• Sylvie Dumas

Encadrez-les !

- Dites-donc Eugénie avez-vous remarqué les nouveaux aménagements dans la chambre des enfants.

- Mais non Édouard vous savez bien que de là où je suis je ne distingue que des ombres qui font des gestes. Ils nous ont mis dans un angle mort. Comme nous. (Elle rit).

- Ah je vous jure, depuis qu’ils nous ont installés dans le couloir… en quelle année déjà ?...

- En 1902 mon cher ! Dans 2 ans cela fera un siècle et vous me posez encore la question ! La maladie vous gagne mon ami. Ayez des repères comme moi, je m’en souviens, car c’était la naissance de la petite Marguerite. Nous étions grands-parents pour la première fois. Comment oublier une joie pareille !

- Justement parce qu’ils nous ont déplacé. On était tellement mieux sur le mur du salon. Maman et papa encadrés à ma droite, vos parents à votre gauche. On trônait comme des princes, en présentiel à chaque grand événement. Là on est retiré, isolé.

- L’essentiel est d’être encore dans la maison. J’ai détesté notre séjour dans la cave, recouverts de draps immondes, les alarmes aux couvre-feu… Et cette odeur ! Je suis sûre que ça a terni les couleurs de ma robe. Au prix ou elle m’avait coûté.

- C’était une cachette Eugénie, pas une punition. Nous étions convoités à cette période. Pensez donc en pleine guerre. Ils nous ont sauvés.

- Silence Édouard, Ludovic approche.

- Comment arrivez-vous à les reconnaître avec leurs horribles masques ?

- Si seulement vous vous intéressiez un peu à notre famille Édouard !

- « Famille » est démodée très chère. En 2020, on dit « cluster » beaucoup plus branché.

- Ah oui ? Et combien avons-nous d’arrières-petits-enfants Monsieur Édouard le branché ?

- Heu… je dirais une cinquantaine ?…

- 237 !

- Diantre, quel chiffre impressionnant.
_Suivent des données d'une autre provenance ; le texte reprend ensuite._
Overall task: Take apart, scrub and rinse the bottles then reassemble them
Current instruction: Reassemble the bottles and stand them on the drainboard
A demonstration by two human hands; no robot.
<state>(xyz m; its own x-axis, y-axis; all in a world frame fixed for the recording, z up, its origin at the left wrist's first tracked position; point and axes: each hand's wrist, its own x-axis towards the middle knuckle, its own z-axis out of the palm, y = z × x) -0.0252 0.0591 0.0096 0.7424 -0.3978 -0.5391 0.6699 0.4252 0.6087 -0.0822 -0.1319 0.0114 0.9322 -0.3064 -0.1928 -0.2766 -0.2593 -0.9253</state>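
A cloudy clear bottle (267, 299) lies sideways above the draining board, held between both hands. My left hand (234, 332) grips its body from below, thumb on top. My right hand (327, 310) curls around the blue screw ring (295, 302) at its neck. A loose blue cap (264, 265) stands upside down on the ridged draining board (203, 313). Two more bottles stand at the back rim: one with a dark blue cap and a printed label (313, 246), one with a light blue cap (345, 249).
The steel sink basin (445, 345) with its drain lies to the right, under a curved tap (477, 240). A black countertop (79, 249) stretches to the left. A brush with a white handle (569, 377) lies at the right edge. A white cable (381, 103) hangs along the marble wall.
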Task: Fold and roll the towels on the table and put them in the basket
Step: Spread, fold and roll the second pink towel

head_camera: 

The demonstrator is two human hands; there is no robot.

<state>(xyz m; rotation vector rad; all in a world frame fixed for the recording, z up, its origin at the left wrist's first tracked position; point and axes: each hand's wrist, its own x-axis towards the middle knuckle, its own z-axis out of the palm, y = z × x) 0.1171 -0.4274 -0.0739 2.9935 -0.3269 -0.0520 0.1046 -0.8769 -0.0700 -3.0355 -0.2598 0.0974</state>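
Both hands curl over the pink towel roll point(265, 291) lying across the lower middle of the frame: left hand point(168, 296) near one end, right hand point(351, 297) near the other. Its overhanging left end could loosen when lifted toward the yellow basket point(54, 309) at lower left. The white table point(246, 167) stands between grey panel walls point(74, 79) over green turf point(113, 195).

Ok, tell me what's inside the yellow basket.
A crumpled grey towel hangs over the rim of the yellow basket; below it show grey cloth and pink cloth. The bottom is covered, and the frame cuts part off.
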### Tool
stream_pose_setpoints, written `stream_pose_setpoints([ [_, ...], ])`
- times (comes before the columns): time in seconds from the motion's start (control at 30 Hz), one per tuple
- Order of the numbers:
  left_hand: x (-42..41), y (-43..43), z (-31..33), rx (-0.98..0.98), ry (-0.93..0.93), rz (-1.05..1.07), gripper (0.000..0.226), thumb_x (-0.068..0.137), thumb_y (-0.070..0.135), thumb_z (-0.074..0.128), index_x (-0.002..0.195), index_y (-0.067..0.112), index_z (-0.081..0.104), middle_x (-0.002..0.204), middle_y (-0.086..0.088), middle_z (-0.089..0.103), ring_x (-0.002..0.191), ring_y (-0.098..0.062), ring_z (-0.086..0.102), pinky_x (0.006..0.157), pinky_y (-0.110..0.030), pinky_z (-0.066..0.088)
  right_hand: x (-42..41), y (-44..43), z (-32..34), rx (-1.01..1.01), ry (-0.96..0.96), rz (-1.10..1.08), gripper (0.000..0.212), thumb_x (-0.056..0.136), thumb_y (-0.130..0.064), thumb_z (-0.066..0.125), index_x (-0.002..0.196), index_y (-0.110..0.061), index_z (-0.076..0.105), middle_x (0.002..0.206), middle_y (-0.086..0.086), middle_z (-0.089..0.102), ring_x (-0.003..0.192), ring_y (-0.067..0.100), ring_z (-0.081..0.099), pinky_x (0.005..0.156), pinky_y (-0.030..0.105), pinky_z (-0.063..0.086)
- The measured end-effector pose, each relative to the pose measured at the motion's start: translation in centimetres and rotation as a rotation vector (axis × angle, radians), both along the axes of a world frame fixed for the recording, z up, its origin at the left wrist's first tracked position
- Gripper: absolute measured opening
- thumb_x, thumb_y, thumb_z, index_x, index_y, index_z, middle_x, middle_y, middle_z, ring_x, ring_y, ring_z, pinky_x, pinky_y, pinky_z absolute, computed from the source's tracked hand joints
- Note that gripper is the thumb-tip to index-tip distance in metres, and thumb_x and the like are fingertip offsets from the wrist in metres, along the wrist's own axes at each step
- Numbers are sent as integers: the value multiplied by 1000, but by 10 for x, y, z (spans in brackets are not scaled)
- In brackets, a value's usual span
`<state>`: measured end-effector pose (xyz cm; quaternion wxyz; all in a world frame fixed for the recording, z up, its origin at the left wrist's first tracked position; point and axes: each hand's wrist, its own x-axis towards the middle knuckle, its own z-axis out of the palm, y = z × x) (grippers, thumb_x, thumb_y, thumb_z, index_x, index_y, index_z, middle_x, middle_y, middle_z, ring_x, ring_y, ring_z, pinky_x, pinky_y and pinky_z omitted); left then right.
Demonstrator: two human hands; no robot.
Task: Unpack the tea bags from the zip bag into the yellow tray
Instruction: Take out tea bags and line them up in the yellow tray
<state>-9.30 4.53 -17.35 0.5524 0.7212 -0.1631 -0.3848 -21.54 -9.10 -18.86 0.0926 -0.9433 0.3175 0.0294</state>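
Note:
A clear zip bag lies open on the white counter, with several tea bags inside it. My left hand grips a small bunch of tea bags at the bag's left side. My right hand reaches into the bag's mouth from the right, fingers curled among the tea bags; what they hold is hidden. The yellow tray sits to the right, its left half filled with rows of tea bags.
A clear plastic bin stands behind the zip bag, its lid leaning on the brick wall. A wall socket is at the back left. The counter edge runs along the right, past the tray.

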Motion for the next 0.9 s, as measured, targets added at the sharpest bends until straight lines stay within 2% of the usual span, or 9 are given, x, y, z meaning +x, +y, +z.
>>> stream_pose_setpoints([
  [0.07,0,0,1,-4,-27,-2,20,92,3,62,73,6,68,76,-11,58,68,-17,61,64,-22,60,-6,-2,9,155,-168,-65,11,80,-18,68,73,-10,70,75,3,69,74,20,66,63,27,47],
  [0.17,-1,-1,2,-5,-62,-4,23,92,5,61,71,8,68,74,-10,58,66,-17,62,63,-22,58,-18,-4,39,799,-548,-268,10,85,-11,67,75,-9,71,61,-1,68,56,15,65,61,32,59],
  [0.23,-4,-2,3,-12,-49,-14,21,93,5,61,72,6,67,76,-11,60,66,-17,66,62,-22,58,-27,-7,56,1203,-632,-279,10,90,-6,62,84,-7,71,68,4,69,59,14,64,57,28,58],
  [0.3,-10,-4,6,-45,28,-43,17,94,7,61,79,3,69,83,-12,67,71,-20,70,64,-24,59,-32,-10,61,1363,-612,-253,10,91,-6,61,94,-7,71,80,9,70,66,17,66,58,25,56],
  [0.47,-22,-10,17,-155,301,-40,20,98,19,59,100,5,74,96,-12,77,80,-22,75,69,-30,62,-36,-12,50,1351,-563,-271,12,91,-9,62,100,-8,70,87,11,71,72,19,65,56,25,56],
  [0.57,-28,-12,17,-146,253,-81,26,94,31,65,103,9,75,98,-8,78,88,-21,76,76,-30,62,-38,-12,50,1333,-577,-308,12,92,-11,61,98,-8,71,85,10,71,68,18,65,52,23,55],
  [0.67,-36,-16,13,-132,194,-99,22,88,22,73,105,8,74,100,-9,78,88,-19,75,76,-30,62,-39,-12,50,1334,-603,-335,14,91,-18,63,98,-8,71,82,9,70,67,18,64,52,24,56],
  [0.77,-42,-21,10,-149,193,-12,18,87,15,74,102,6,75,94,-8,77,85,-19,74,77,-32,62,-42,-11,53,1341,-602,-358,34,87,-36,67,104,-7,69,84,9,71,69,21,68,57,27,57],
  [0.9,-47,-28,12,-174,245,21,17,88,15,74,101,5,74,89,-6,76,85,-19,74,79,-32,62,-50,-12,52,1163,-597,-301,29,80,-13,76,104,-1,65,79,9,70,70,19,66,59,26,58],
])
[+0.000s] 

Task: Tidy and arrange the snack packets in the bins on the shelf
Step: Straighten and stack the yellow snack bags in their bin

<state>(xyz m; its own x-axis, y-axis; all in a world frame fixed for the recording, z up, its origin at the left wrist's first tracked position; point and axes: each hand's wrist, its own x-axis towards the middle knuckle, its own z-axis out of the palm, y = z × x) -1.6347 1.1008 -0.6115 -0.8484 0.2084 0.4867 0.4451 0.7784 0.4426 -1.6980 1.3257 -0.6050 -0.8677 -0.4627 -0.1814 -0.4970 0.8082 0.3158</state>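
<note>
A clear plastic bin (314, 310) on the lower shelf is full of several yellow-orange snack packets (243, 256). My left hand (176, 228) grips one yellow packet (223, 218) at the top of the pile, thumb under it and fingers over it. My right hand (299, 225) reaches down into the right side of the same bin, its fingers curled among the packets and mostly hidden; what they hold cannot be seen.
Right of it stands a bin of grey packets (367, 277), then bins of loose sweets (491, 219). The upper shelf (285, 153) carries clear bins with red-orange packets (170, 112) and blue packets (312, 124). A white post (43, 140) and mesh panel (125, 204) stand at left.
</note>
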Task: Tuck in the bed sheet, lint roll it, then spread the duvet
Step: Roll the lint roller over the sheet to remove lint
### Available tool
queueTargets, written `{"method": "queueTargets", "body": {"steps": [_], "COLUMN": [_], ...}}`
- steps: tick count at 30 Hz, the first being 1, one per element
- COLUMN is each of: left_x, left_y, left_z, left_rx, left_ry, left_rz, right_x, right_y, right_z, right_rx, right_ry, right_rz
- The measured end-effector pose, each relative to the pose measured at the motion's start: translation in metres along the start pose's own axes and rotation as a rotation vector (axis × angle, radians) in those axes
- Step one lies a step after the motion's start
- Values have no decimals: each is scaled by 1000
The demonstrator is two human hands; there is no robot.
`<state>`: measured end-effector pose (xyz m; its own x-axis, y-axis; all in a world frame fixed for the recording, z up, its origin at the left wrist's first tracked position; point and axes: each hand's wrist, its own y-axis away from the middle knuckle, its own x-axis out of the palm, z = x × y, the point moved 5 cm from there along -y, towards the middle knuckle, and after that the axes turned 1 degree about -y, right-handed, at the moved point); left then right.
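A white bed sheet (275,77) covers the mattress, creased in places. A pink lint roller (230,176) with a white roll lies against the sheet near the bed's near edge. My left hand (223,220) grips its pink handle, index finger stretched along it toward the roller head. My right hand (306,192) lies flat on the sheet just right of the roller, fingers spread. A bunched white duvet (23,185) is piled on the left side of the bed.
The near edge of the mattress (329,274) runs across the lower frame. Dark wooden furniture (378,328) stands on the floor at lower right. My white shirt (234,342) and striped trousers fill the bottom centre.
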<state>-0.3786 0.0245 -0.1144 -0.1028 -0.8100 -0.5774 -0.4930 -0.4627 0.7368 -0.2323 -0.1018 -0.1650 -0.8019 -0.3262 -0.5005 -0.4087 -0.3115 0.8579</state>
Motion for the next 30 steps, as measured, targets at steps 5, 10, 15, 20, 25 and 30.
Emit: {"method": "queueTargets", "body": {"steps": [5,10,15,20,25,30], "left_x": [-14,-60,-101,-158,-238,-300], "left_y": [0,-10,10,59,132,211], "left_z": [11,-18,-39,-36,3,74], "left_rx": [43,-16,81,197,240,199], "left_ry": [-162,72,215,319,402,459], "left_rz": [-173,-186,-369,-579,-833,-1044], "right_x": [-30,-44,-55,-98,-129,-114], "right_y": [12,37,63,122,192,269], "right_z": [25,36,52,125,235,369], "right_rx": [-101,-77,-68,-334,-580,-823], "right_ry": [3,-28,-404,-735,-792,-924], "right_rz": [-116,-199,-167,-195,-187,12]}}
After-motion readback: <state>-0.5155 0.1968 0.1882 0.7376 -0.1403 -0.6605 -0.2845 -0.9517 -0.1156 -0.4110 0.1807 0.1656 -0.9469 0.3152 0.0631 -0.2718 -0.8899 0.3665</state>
C’est carrément un village.

- Et depuis combien de fois sommes-nous arrière grands-parents ?

- Calme toi Eugénie, on dirait un pangolin voulant attraper des fourmis après le couvre-feu.

- Cinq fois Monsieur. Alors vos considérations sur l’évolution de la didactique du mot « famille » me laisse de marbre. Il est pourtant très aisé d’identifier Ludovic, il dépasse le mètre 90. Le plus grand de notre lignée. Avec ou son masque, il ne rétrécit pas que je sache !

- Vous avez raison, c’est un géant par rapport à nous. Sa femme est si petite. Sacrée distance entre sa tête à elle et son menton à lui.

- Elle est si mignonne. Ma préférée depuis toutes les arrières-petites-belles-filles qu’il m’a été donné de voir défiler. Ah la voilà qui vient aussi, avec son ordinateur, je pressens le webinaire. Elle a grossit non ?

- On dirait en effet. Vous avez l’œil Eugénie.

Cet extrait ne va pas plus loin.